Name the Color of Rain

Today I learned that hummingbirds see more colors than we do. I don’t know why that fact keeps bobbing into my consciousness now. I find myself searching for a word to describe the emotion that I feel.

Wistful?

Attending to life is an act of love. – Katie Rubenstein

I sit on a rock in the forest, I try so hard to take it all in. The cold, the damp, the blackbirds’ song, the bugs, the soft rotting wood of the tree stumps, the mushrooms, the moss. Leonard sniffs and pushes his nose under the leaves. Grunts. 

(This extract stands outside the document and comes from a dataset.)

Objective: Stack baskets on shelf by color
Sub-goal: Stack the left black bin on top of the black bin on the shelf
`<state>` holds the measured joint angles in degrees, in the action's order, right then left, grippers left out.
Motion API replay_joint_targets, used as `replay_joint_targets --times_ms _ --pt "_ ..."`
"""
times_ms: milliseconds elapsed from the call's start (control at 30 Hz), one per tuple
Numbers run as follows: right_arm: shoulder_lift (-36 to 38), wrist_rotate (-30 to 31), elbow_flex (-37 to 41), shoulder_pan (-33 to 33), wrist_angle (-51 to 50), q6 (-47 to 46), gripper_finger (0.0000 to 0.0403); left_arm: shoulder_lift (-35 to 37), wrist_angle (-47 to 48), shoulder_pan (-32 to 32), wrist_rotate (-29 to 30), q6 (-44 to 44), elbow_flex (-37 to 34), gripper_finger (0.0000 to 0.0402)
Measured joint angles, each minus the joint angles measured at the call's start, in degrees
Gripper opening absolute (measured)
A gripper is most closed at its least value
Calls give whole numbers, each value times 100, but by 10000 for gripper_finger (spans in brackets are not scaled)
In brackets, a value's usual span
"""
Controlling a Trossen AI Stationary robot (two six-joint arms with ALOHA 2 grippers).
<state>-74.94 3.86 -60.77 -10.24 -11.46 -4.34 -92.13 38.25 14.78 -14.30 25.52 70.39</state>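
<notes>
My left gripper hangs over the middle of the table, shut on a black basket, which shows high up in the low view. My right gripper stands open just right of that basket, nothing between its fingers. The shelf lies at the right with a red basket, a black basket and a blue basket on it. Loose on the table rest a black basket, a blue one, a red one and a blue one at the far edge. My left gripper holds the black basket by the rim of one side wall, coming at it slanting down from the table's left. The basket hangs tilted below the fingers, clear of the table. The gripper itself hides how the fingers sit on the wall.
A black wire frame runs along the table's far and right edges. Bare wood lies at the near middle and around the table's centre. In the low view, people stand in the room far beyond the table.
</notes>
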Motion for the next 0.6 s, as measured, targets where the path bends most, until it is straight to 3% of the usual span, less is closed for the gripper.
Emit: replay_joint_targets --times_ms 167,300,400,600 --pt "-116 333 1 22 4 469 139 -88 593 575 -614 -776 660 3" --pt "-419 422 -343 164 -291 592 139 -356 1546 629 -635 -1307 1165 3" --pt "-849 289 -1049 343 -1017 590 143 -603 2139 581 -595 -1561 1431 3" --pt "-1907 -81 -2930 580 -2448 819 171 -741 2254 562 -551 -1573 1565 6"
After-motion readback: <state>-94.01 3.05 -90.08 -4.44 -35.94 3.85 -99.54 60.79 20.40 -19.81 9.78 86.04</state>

I can’t shake the feeling that I am missing something – not doing it right. Although I can’t find the words to describe what it is either. 

Attending?

My thought process is attending, attendance, lessons. But I know that isn’t the point: there are no lessons. Only attendance.

Be patient toward all that is unsolved in your heart and try to love
the questions themselves, like locked rooms and like books that are
now written in a very foreign tongue.  – Rainer Maria Rilke

This is day 3 of a pilgrimage I felt too broken to begin. I have not been attending. Rather, I’ve been observing the gap between my ambitions and my efforts widen into an iridescent gorge. It’s kind of mesmorizing. Stupefying.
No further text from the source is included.